Despite the focus on immediate storage is on the solid-state drive, whenever a large backup is needed then the mechanical hard-disk drive is still reigning supreme, and the demand for data density has never been higher.  In the consumer space 4TB drives have been on sale for a while, currently for around $164 in the US or £123 in the UK.  These were four platters at 1TB each, or five platters at 800 GB each, using PMR (perpendicular magnetic recording, remember this video?).  Toshiba Electronics Europe has just announced the amalgamation of the higher platter density with the higher number of platters, in an enterprise level 5TB 3.5” 7200 RPM drive.

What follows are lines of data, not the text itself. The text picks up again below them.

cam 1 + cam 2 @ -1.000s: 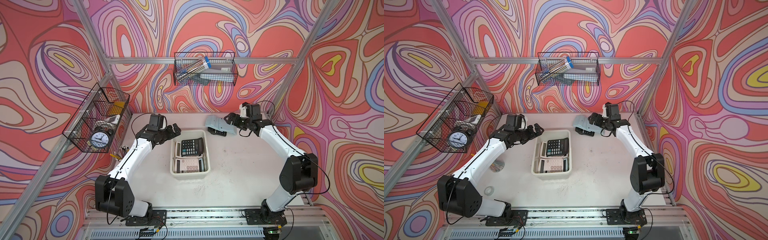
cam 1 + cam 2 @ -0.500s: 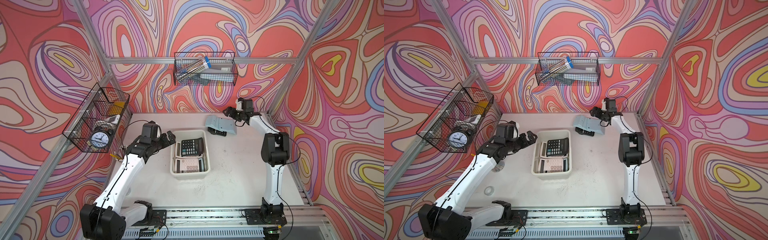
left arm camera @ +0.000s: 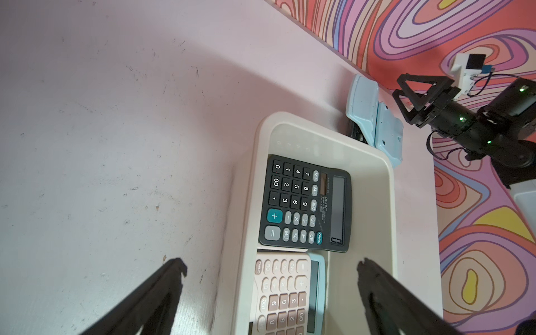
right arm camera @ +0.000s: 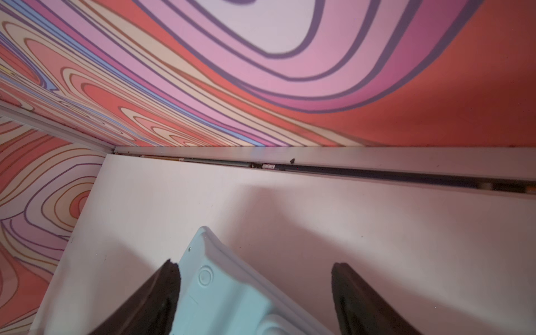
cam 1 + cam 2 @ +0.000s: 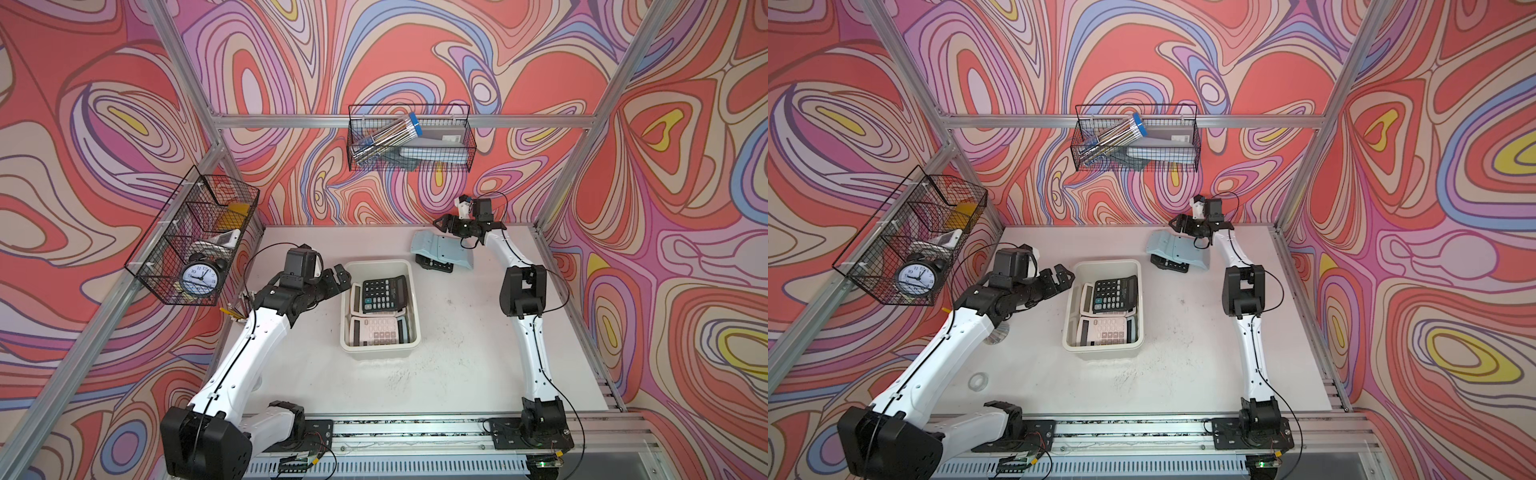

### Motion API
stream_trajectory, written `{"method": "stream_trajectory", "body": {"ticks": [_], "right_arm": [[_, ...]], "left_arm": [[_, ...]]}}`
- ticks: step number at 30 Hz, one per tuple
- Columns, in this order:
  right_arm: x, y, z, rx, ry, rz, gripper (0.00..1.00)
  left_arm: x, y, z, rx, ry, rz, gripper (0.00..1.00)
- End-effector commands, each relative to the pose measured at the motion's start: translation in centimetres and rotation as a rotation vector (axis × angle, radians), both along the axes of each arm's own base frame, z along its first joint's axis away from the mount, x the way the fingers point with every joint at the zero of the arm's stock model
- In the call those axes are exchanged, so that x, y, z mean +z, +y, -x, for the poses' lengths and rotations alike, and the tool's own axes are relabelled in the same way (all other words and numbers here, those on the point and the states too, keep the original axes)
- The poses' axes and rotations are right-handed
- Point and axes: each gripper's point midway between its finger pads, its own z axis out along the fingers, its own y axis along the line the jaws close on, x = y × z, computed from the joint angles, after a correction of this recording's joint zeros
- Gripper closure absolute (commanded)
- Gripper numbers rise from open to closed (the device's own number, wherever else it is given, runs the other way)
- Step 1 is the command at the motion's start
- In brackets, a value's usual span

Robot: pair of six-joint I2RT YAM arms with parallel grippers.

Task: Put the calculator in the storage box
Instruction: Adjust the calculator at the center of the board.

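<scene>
The cream-white storage box sits mid-table and holds a black calculator and a pink one. My left gripper hovers open over the box's left rim, holding nothing. A light blue calculator lies face down behind the box, propped on a black thing. My right gripper is open at its back end, the calculator's corner between the jaws beside one finger.
A black wire basket with an alarm clock hangs on the left wall. Another basket with a tube of pens hangs on the back wall. Pencils lie at the table's left edge and a tape roll lies front left.
My right gripper has moved toward the back wall, onto the blue calculator's back end, its jaws a little narrower. My left gripper has drawn back slightly from the box.
</scene>
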Motion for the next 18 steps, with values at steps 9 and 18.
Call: {"method": "stream_trajectory", "body": {"ticks": [9, 18], "right_arm": [[-3.9, 4.4, 4.8, 0.236, 0.095, 0.065, 0.19], [-6.3, 3.7, 8.9, 0.291, 0.158, 0.36, 0.19]], "left_arm": [[-1.4, -0.3, 0.3, -0.021, 0.053, 0.016, 0.01], [-1.3, -1.0, 0.1, -0.043, 0.059, 0.042, 0.01]]}}
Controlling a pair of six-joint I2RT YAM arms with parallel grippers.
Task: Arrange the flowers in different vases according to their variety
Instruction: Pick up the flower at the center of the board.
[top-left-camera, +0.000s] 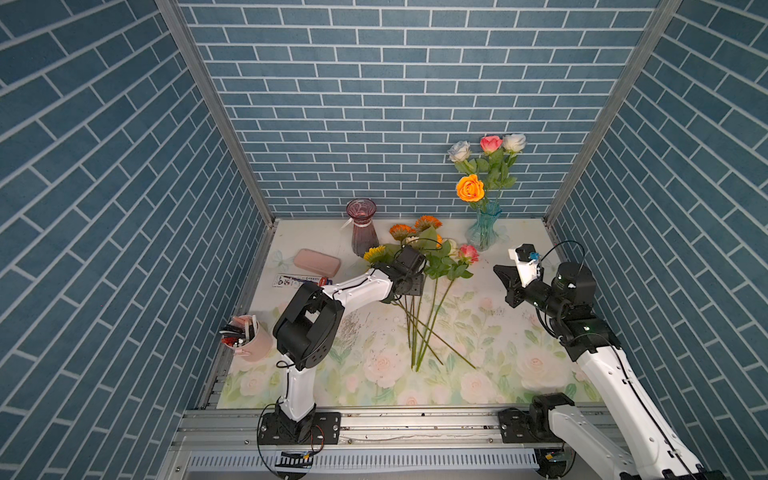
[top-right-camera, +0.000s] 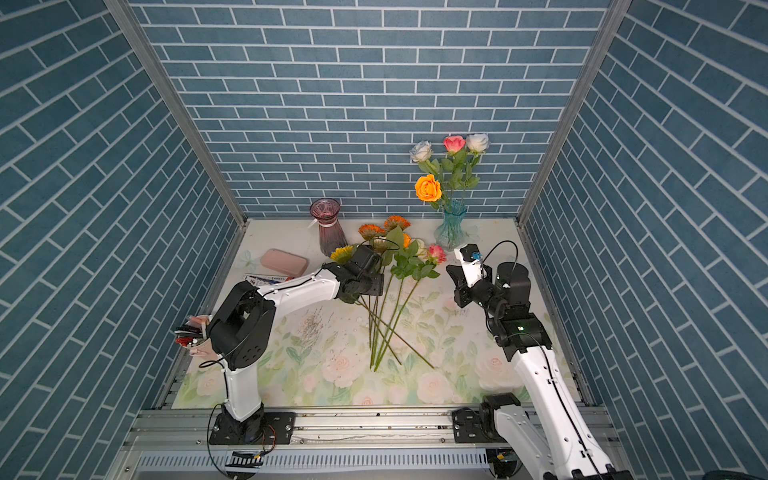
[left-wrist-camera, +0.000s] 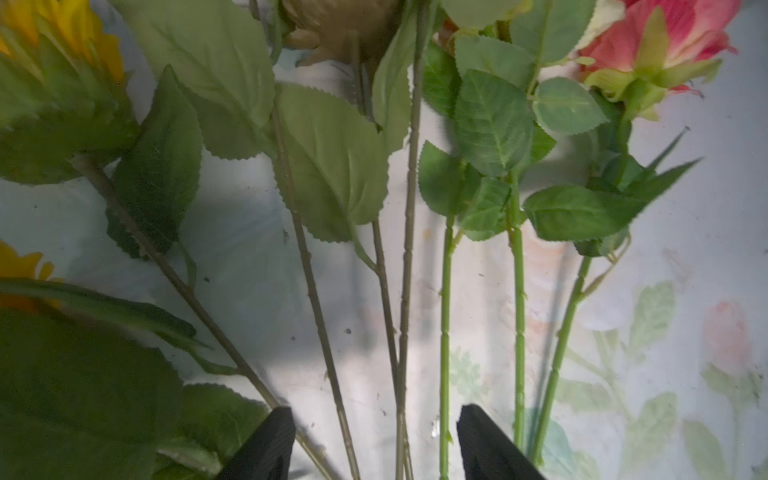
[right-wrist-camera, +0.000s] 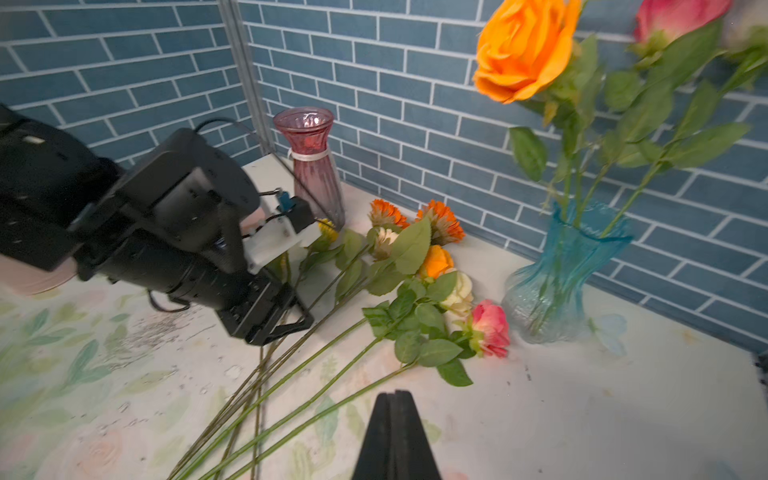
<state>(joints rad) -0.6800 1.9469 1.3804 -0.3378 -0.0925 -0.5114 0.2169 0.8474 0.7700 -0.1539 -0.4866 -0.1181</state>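
Blue vase (top-left-camera: 484, 227) holds four roses (top-left-camera: 470, 188), so roses belong there. Loose flowers (top-left-camera: 446, 266) lie on tabletop (top-left-camera: 498, 357) just beside blue vase. Left tool (left-wrist-camera: 374, 411) open astride several stems (left-wrist-camera: 316, 316), probably picking one for purple vase (top-left-camera: 363, 235). Right tool (right-wrist-camera: 395, 397) closed, empty, near blue vase.

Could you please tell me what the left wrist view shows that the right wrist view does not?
Only the left wrist view: the left pincer open, its jaws either side of several stems on the cloth. Only the right wrist view: the right pincer shut and empty, the empty purple vase, and the blue vase holding the tall orange rose. Both: the pink rose lying on the cloth.
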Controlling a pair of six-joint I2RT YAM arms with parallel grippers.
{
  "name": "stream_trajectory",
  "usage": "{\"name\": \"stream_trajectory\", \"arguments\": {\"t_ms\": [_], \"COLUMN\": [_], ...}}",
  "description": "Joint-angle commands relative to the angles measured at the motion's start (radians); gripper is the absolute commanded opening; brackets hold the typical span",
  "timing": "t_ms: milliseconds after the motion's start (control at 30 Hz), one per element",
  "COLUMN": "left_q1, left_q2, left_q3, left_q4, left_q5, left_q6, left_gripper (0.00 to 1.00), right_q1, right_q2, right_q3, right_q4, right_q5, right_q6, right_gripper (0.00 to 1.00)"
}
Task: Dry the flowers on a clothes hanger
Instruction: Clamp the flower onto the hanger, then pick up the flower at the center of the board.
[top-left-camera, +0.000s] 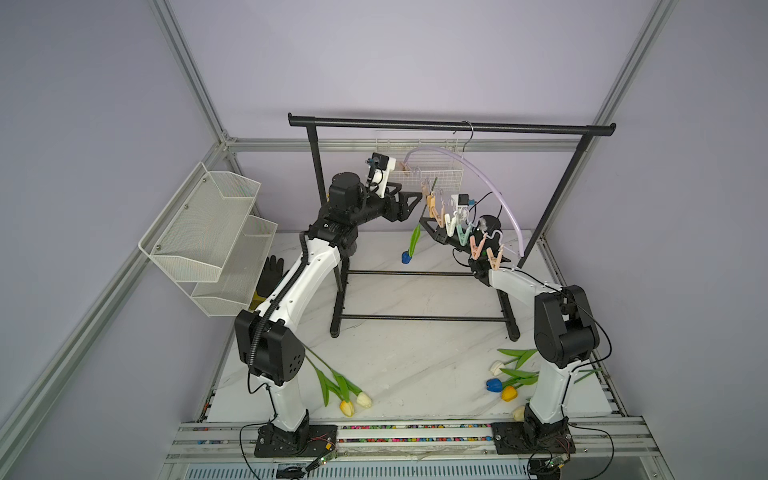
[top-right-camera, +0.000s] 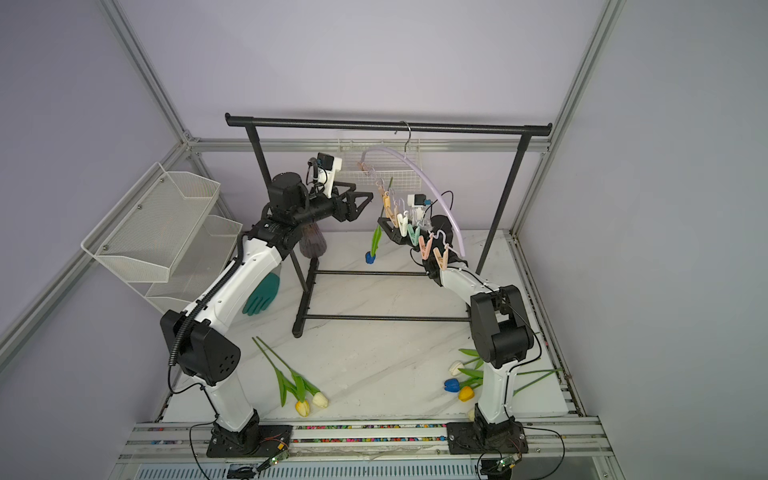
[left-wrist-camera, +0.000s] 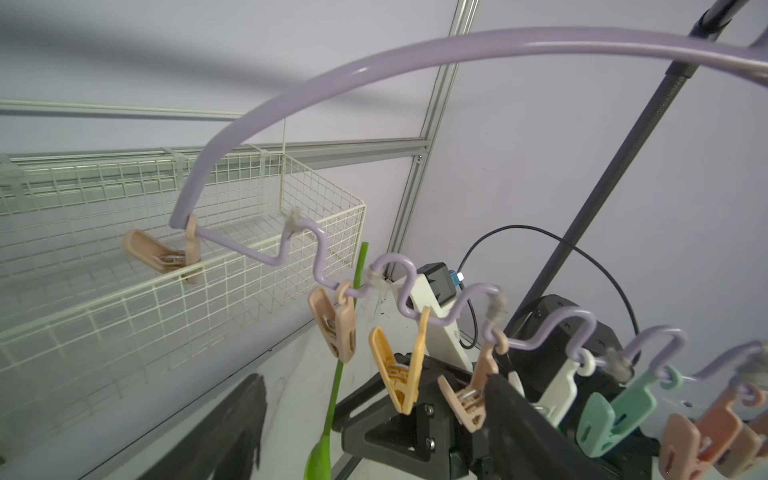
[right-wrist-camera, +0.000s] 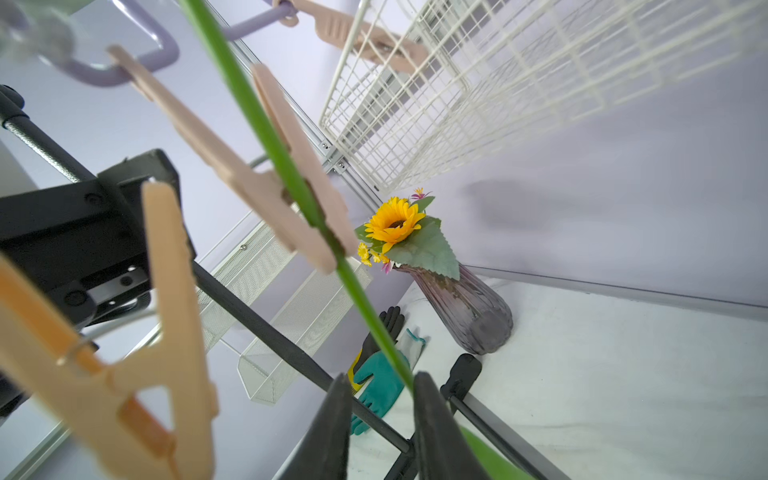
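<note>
The lilac clothes hanger (top-left-camera: 490, 183) hangs by its hook from the black rack, in both top views. A blue-headed flower (top-left-camera: 406, 257) dangles head down, its green stem (left-wrist-camera: 338, 386) pinched in a beige peg (left-wrist-camera: 336, 328). My left gripper (top-left-camera: 417, 203) stands open just left of that peg, holding nothing. My right gripper (right-wrist-camera: 382, 432) is open below the peg; the stem (right-wrist-camera: 374, 328) runs between its jaws and rests against one finger (right-wrist-camera: 436, 432), not squeezed. More flowers lie on the table at front left (top-left-camera: 353, 403) and front right (top-left-camera: 503, 382).
The black garment rack (top-left-camera: 449, 124) spans the back. A white wire basket (top-left-camera: 432, 166) hangs behind the hanger. Mesh shelves (top-left-camera: 208, 232) are fixed on the left wall. A sunflower bouquet in a purple vase (right-wrist-camera: 457, 299) and gloves (right-wrist-camera: 378, 386) sit at back left.
</note>
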Motion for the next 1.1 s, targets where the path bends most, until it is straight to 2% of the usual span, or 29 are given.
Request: {"name": "stream_trajectory", "arguments": {"t_ms": [0,133,467,667,833,900,1000,1067], "left_q1": [0.004,0.005,0.001,-0.047,-0.149,-0.176,-0.181,-0.182], "left_q2": [-0.091,-0.172,-0.357,-0.453,-0.516,-0.515,-0.483,-0.478], "left_q3": [-0.068,-0.184,-0.446,-0.614,-0.771,-0.790,-0.775,-0.787], "left_q4": [-0.014,-0.037,-0.171,-0.260,-0.307,-0.428,-0.658,-0.735], "left_q5": [-0.042,-0.075,-0.186,-0.312,-0.477,-0.600,-0.766,-0.819], "left_q6": [0.007,-0.015,-0.100,-0.209,-0.314,-0.344,-0.410,-0.460], "left_gripper": [0.83,0.83,0.81,0.76,0.75,0.65,0.66,0.66], "right_q1": [-0.015,-0.031,-0.039,-0.040,-0.039,-0.039,-0.039,-0.039], "right_q2": [-0.008,-0.020,-0.122,-0.225,-0.340,-0.387,-0.449,-0.486], "right_q3": [0.023,0.017,-0.098,-0.203,-0.327,-0.382,-0.443,-0.466], "right_q4": [-0.042,-0.061,-0.156,-0.250,-0.312,-0.330,-0.377,-0.422], "right_q5": [-0.019,-0.027,-0.016,0.014,0.044,0.060,0.078,0.074], "right_q6": [-0.059,-0.079,-0.157,-0.196,-0.193,-0.196,-0.194,-0.186], "right_gripper": [0.34,0.40,0.45,0.47,0.49,0.49,0.50,0.50]}}
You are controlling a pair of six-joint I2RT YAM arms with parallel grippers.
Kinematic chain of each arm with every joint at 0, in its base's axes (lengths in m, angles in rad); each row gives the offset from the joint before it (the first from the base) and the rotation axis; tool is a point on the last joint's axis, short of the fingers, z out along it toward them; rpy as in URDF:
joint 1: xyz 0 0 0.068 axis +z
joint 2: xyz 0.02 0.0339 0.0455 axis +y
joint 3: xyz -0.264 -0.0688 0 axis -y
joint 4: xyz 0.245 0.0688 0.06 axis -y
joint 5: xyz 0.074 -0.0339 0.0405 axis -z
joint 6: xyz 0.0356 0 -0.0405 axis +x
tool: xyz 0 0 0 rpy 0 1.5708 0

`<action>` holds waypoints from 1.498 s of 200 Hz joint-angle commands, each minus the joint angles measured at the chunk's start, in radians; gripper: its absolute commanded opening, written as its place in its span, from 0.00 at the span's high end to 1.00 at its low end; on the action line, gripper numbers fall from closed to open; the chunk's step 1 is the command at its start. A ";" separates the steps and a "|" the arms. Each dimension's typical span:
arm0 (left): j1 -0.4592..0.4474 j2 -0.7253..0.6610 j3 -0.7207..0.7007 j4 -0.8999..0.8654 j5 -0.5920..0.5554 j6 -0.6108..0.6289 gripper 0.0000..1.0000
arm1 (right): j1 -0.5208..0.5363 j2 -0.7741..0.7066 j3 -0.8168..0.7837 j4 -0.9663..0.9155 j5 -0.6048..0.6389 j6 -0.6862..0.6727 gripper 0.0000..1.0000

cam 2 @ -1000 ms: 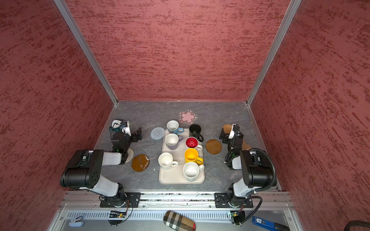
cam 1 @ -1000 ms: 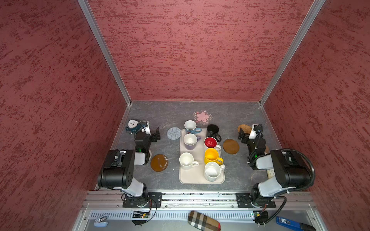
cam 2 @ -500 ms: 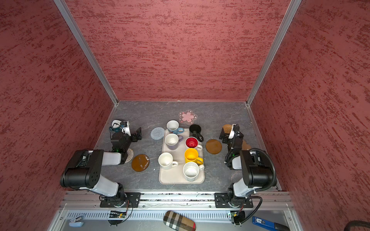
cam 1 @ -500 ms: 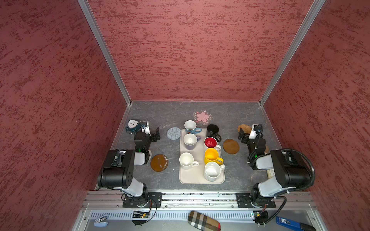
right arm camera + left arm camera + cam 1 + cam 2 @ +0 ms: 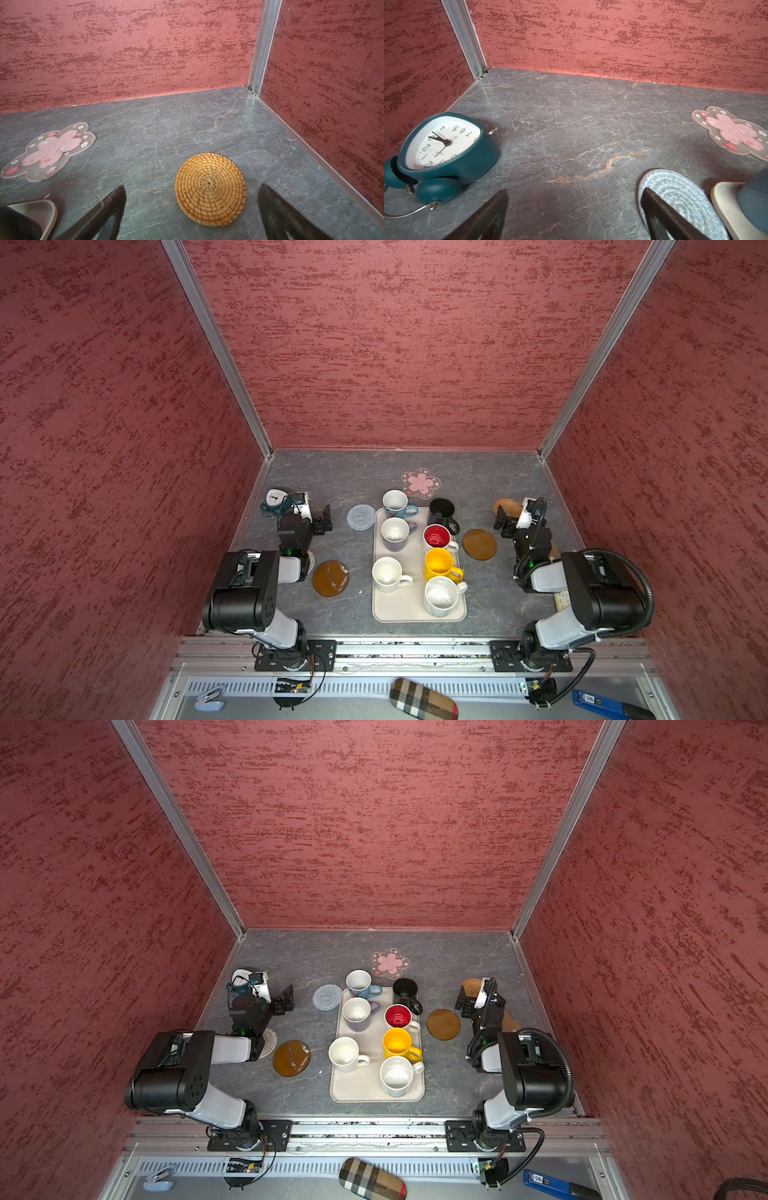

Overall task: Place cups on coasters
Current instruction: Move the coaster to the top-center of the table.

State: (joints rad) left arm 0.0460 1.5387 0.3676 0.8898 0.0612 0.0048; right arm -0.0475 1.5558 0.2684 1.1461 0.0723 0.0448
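Observation:
Several cups stand on or at the beige tray (image 5: 409, 608): white with a blue base (image 5: 395, 504), lavender (image 5: 394, 533), black (image 5: 441, 512), red inside (image 5: 436, 537), yellow (image 5: 439, 564) and two white ones (image 5: 386, 572) (image 5: 439, 597). Coasters lie around it: a pink flower (image 5: 420, 483), a pale spiral (image 5: 360, 517), two brown discs (image 5: 330, 578) (image 5: 480, 544) and a wicker disc (image 5: 209, 189). My left gripper (image 5: 575, 191) is open and empty beside the spiral coaster (image 5: 679, 199). My right gripper (image 5: 192, 187) is open and empty, just short of the wicker disc.
A teal alarm clock (image 5: 442, 143) lies by the left wall, close to my left gripper. Another pale coaster (image 5: 270, 1042) shows under the left arm, and a tan one (image 5: 511, 1022) under the right arm. Red walls enclose three sides.

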 commanded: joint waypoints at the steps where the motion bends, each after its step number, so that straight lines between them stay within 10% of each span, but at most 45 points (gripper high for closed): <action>1: 0.012 -0.006 0.010 0.003 0.028 -0.013 0.00 | -0.002 -0.005 0.016 0.004 0.004 -0.010 0.01; 77: 0.028 -0.213 0.177 -0.450 -0.003 -0.039 0.01 | 0.000 -0.176 -0.042 -0.024 0.119 0.026 0.01; 165: -0.141 -0.501 0.456 -1.061 -0.031 -0.022 0.00 | 0.008 -0.458 0.265 -0.779 0.135 0.222 0.01; 299: -0.322 -0.361 0.736 -1.791 0.010 -0.298 0.17 | 0.047 -0.700 0.515 -1.598 -0.148 0.353 0.07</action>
State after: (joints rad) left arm -0.2611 1.1481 1.1164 -0.8017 0.0666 -0.2501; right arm -0.0071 0.9028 0.7631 -0.3061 0.0086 0.3950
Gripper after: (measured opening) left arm 0.829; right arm 0.930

These new drives will fall under the MG04 heading, succeeding the MG03 range.  Some of these drives also feature Persistent Write Cache Technology, which Toshiba states improves application performance and data-loss protection.  The drives will be equipped with either 6Gb/s SAS (MG04SCA) or 6Gb/s SATA (MG04ACA) interfaces, and can also be supplied with Toshiba’s Sanitize Instant Erase (SIE) functionality.

The SIE drives have models that support either 512e or 4Kn format storage modes for modern performance or legacy applications.  The drives are quoted with a 4.17ms average latency time, 8.5-9.5ms read/write seek time and a sustained transfer speed of 205 MiB/s.  MTTF is at 1.2m hours, with idle power quoted as 6.2W, with 11.3W during read/write operations.  The internal buffer for SATA drives is set at 128 MiB, with SAS drives having 64 MiB.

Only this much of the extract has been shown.